» **Data extract**:
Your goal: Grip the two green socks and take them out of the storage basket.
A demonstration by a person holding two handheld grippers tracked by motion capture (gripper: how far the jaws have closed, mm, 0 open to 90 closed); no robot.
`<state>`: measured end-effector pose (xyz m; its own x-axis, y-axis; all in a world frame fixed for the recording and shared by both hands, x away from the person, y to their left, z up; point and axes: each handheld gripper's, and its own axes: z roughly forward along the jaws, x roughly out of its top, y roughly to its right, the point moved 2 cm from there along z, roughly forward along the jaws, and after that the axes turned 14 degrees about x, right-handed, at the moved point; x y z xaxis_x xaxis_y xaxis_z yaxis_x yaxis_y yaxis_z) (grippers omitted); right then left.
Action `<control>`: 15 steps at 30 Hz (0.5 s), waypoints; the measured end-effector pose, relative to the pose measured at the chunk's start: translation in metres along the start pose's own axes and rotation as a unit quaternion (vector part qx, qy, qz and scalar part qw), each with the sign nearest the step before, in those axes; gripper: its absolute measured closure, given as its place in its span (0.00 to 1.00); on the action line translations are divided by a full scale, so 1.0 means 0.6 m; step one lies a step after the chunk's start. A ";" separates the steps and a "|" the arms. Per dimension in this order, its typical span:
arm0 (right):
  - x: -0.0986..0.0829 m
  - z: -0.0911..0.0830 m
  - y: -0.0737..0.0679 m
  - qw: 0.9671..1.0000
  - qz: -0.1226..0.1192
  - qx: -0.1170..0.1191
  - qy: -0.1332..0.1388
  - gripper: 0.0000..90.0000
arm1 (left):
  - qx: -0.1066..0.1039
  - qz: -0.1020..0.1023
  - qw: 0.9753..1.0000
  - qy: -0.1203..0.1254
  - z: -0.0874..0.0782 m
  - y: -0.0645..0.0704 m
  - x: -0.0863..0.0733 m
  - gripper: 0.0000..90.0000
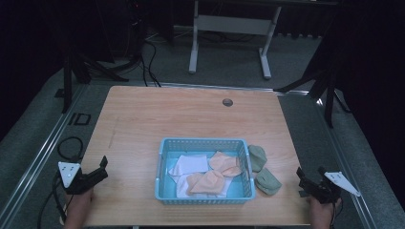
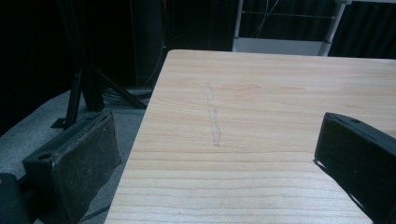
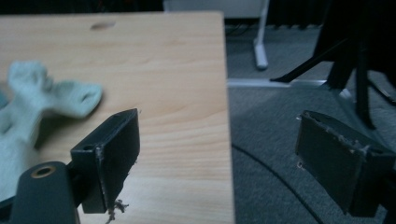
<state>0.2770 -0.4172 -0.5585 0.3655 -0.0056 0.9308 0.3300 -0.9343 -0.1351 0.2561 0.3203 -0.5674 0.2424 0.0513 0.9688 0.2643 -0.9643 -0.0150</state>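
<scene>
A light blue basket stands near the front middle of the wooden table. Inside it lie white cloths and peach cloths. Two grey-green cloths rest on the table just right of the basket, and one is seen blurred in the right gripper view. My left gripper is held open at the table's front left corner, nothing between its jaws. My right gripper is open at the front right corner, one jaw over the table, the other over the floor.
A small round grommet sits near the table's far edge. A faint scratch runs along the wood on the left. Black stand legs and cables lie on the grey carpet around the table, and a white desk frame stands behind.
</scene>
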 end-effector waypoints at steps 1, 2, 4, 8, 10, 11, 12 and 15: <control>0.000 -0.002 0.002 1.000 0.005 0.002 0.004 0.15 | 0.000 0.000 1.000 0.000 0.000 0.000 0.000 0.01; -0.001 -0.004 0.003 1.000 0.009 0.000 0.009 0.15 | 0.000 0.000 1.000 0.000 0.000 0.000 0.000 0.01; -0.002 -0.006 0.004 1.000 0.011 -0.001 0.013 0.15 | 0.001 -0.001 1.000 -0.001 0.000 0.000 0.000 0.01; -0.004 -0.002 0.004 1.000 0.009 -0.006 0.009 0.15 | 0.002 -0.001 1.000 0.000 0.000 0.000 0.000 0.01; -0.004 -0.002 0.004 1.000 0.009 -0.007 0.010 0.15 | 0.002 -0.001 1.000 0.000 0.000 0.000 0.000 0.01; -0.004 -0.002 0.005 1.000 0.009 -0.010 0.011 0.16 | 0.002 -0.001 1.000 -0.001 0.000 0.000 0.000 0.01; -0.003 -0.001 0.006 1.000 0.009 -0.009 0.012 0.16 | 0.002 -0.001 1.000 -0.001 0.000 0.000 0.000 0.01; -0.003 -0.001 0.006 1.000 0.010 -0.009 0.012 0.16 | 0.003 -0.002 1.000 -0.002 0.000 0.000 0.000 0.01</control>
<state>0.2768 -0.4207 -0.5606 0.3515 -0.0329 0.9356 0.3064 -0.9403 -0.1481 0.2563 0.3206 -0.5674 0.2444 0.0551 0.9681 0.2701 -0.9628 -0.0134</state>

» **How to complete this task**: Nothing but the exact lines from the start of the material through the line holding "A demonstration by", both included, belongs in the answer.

» **Task output**:
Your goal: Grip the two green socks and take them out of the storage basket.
A demonstration by a person holding two handheld grippers tracked by motion capture (gripper: how far the jaws have closed, mm, 0 open to 90 closed); no robot.

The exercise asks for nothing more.